To dig out an enemy thus made secure in shelters had the look of a forlorn hope. He could not be dug out unless he was really ready to fight,, for he could withdraw from North Sea waters through the Kiel Canal and so into the Baltic. It was obvious that, if the British wished to try fortunes in the Baltic, their fleet would have to be divided and that would be a perilous undertaking. To get to Kiel, British warships would have to traverse the Skagerrak, a deep body of water sixty miles wide, and the Kattegat, another body of water of about the same width, between Denmark and Sweden, and would then have to find their way through the channel of the Great Belt, which could easily be mined by the Germans, or dominated by their torpedo-boats.

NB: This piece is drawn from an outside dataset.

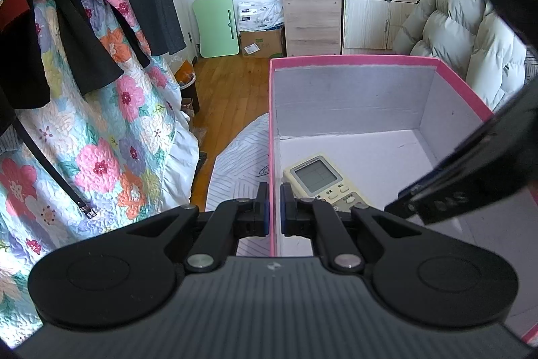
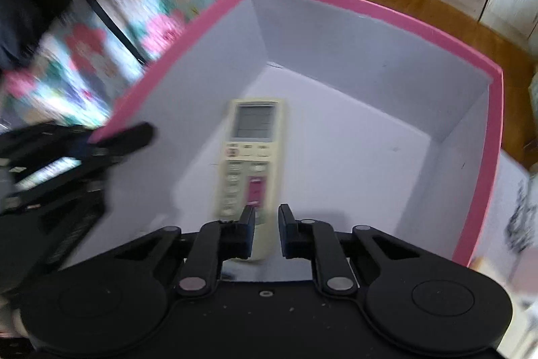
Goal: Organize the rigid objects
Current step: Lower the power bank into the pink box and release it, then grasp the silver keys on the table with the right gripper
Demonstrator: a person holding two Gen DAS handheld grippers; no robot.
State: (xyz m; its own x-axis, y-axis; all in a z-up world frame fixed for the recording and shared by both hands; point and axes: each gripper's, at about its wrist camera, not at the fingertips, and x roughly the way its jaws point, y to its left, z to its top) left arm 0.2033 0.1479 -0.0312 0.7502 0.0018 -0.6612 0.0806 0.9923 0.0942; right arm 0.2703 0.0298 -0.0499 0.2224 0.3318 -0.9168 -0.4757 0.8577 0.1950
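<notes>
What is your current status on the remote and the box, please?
Left tongs shut on pink box's wall. Right tongs open over air-conditioner remote, which lies on the box floor. Nothing in the way.

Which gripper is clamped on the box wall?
The left gripper: its jaws pinch the pink box's side wall. The right gripper hangs inside the box over the remote, gripping nothing.

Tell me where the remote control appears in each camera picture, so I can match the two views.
Left wrist view: the remote control lies on the box floor, low and centre, beside the left wall, partly hidden behind the tongs.
Right wrist view: the remote control lies in the middle of the picture, screen end away from the camera.
Shared landmark: the pink rim of the box.
</notes>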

Even in the wide Kattegat, large warships would have to move cautiously, navigation being difficult. By using mines and submarines in these waters the Germans could obtain a tremendous, almost an insuperable, advantage. A British fleet might get as far as the eastern entrance of the Skagerrak without great risk, for the Skagerrak could not be mined, but beyond those waters every mile of the way could be made to bristle with hidden perils.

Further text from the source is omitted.